Como diz meu pai
Eu moro onde o sol custa a chegar e durmo onde a noite quase não vem; isso porque minha casa se encontra atrás da proeminente estação televisiva do canal 19, o que não me traz vantagem alguma. Alias, traz-me apenas desesperos, sim, dois. O primeiro porque, quando dia, o prédio de andares exagerados para um canal de pouca programação cobre-me completamente o sol que aquece a vida, e isso é inaceitável. Como pode um homem viver sem esse direito fundamental? O sol, como diz meu pai, é a maior fonte de bondade que o ser humano pode partilhar. E eu, infelizmente, não o tenho no pequeno conforto do meu lar. Quando o quero, tenho que sair de casa e o buscar em outro lugar, o que, pensando bem, é um sacrifício ousado mas proporcional à necessidade.
E o segundo desespero, infelizmente no mesmo dia, é quando a noite, pelo menos no relógio, chega. Às 18:00h todas as luzes da estação do canal 19 são postas à brilhar e a interromper a noite. São tantas luzes que, mais do que estar num dia, penso estar numa parte céu; uma parte terrível, por sinal. A claridade hiperbólica daquelas luzes é tão violenta que nem a mais espessa cortina é capaz de detê-la. Até as pálpebras lamentam ao cérebro sua impotência. E eu sofro. Sofro porque não consigo dormir, e por não dormir, sofro por não conseguir sonhar. E como diz meu pai, a noite foi feita para duas coisas apenas: descansar e sonhar.
Antes de me mudar para essa casinha escondida, havia percorrido toda a cidade a procura de um bom lugar; e, pelo menos de vista, até encontrei muitos. Mas por não ter um predecessor de bolsos cheios, e por eu próprio também não os ter, a única morada que me coube na cidade foi a miserável casinha que já mencionei. Então não tive escolha, habitei-a. E a partir daí passei a viver entre quatro paredes literalmente. Onde eu durmo também faço minhas refeições e, inconvenientemente, também as expulso de mim. Não é nada agradável, mas com o passar dos anos quase que já me parece natural. Ser pobre é uma desgraça, sempre diz meu pai.
De onde eu vim a terra não é boa, mas nela construimos, eu e meu pai, uma baita casa, humilde, mas ainda assim muito grande e espaçosa. Há cinco cômodos: dois quartos, uma sala, uma cozinha e um banheiro. Para nós dois quase que passa de uma mansão, de tão grande que é. Nela eu tinha paz e conforto. Mas de repente a vida nessa terra ficou muito difícil, pesada, principalmente para mim, e então eu decidi sair; meu pai ficou. Hoje, quando olho para trás, lamento amargamente o que deixei para viver numa terra estranha. E para piorar, tenho que viver eternamente com uma frase do meu pai a ecoar na minha cabeça: a pior coisa é o homem não pensar bem antes de agir.

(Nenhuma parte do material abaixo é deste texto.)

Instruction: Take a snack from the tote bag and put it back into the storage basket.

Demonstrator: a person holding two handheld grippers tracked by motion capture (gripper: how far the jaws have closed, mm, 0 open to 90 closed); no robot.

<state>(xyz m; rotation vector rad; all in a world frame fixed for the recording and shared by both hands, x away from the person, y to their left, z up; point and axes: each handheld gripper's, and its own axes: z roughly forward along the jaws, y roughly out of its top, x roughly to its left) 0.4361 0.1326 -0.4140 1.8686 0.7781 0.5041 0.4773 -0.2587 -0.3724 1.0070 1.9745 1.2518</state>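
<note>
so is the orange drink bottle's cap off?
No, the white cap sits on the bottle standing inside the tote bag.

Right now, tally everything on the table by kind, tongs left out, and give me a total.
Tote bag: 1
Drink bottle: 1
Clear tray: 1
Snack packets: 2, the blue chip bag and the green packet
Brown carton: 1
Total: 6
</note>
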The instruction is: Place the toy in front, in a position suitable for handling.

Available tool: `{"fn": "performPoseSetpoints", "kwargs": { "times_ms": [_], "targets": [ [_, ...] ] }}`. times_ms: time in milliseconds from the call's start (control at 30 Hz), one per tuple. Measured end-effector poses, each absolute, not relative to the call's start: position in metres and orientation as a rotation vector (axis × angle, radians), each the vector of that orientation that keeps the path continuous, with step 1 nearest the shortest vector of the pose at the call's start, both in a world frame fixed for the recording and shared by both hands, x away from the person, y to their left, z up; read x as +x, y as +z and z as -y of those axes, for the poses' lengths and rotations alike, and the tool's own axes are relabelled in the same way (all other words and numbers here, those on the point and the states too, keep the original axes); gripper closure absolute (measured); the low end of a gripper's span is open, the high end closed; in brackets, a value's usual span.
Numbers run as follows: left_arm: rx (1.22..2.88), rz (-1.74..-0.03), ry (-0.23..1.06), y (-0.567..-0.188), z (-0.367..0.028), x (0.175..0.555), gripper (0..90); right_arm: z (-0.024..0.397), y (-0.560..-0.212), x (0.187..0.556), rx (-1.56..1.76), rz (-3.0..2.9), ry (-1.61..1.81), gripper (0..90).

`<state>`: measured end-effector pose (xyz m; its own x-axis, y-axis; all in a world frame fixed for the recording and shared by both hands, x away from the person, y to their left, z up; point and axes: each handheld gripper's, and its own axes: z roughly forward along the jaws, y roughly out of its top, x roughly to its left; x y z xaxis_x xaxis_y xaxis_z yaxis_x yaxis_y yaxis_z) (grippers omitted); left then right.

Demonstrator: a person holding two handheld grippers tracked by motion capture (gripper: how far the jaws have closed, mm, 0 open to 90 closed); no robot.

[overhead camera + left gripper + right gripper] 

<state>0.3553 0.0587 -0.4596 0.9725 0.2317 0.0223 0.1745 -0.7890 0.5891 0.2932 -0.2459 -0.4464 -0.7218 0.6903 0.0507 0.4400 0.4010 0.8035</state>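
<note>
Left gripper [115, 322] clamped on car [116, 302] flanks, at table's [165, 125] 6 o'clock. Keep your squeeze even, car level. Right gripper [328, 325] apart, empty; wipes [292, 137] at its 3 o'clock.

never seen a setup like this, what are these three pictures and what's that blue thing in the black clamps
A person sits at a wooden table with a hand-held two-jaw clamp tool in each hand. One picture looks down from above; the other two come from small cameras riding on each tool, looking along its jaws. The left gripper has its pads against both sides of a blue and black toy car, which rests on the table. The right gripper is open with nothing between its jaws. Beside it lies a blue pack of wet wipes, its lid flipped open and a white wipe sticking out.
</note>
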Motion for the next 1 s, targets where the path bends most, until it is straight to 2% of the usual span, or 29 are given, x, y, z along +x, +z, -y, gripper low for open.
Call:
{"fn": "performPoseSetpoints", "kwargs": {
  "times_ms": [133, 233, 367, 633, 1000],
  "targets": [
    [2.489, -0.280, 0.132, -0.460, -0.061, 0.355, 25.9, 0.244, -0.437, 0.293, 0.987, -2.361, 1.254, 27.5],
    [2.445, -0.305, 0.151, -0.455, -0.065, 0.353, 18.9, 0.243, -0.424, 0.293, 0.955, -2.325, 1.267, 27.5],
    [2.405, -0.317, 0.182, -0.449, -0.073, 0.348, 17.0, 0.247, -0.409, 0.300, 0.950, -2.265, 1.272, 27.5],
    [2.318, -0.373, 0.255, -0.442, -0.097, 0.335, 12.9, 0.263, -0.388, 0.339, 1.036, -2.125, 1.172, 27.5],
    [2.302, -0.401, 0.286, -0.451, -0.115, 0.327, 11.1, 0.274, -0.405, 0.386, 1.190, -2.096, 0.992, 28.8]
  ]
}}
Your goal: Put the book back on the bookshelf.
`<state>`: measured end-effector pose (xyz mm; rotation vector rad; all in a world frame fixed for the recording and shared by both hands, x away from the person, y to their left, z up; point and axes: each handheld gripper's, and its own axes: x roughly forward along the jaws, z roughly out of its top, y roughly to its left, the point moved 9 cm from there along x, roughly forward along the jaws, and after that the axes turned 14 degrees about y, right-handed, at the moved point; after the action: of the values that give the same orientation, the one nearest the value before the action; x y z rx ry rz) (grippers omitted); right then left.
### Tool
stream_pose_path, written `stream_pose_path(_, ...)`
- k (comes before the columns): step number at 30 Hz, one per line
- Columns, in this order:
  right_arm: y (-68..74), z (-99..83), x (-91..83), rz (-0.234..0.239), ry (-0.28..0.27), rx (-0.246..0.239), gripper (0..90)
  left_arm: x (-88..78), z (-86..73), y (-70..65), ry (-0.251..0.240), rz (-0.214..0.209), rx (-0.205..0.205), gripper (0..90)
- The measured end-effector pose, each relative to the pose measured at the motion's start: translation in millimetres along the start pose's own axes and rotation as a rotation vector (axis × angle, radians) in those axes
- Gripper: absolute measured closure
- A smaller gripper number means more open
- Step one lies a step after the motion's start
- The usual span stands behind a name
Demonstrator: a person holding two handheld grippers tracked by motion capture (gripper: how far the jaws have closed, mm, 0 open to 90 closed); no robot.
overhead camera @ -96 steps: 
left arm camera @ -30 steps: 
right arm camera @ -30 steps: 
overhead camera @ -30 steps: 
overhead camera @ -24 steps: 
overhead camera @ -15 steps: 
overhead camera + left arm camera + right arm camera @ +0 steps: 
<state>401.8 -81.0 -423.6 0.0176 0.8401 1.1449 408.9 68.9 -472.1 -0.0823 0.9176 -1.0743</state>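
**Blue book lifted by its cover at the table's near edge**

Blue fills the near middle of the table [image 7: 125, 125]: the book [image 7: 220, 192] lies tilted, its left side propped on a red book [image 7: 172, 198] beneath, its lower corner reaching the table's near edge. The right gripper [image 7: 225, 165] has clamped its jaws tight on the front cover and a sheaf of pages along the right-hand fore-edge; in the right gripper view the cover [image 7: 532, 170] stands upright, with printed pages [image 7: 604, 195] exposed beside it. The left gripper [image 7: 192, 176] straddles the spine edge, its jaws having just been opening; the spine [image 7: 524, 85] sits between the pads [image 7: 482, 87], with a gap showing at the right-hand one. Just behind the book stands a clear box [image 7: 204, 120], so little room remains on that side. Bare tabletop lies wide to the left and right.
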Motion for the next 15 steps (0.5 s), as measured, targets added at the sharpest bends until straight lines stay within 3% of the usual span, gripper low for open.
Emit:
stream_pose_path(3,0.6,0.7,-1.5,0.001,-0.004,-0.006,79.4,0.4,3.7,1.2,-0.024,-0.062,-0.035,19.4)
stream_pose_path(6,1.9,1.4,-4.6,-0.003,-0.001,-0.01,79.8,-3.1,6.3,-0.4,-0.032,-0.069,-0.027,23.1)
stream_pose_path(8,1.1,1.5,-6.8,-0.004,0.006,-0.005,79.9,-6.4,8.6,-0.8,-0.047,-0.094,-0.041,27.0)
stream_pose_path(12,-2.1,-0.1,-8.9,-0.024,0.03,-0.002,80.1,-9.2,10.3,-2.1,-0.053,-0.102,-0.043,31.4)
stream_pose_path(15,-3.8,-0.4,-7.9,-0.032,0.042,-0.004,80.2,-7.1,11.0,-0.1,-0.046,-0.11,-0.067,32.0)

Hoje eu moro sozinho, e mal. Aliás, não tão só – mas o mal continua do mesmo tanto –, há também um gato rabugento, que não me deixa nunca. Quando acordo, lá está ele na porta, pedindo algo para comer; e quando vou me deitar, lá está ele novamente, pedindo um boa noite e mais algum prato para beliscar. Sempre digo a ele, claro, cuidadosamente, para não ferir seus sentimentos, que de forma alguma posso adotá-lo. E meu discurso é sempre muito racional: casa pequena, pouca comida...Mas o animal sempre rejeita minha objeção, e no dia seguinte lá está ele de novo à minha porta. Por isso acabo por dizer que, na verdade, na pequena casinha onde moro vive eu e um gato. Claro, contra a minha vontade, mas o que eu posso fazer? Meu pai sempre diz que gato é assim mesmo, quando gruda, só Deus na causa. Eu odeio esse gato.
Mas apesar de toda minha peleja com a maldita estação de televisão, noite e dia, e com o gato rabugento que não me deixa nunca e também com a pequena casa que mal me cabe em pé ou deitado e com o fato de ter que fazer minhas necessidades fisiológicas no que tenho por quarto, sala e cozinha e também por outros fatos que omiti, tirando tudo isso até que me vejo como um baita homem de sorte. Olhando por uma ótica diferente, tenho um pai muito especial – infelizmente não tenho mais a mãe –, e é tão especial que me vale toda a riqueza possível do mundo. E é a esse grande homem que dedico esse conto, sim, ao meu pai, que me inspirou, dedico e entrego esse escrito. E tenho certeza de que vai gostar. Mas também creio que terá uma queixa ou duas a fazer. Isso porque, como diz ele, a pior coisa é ter um filho que fala ou escreve mentiras.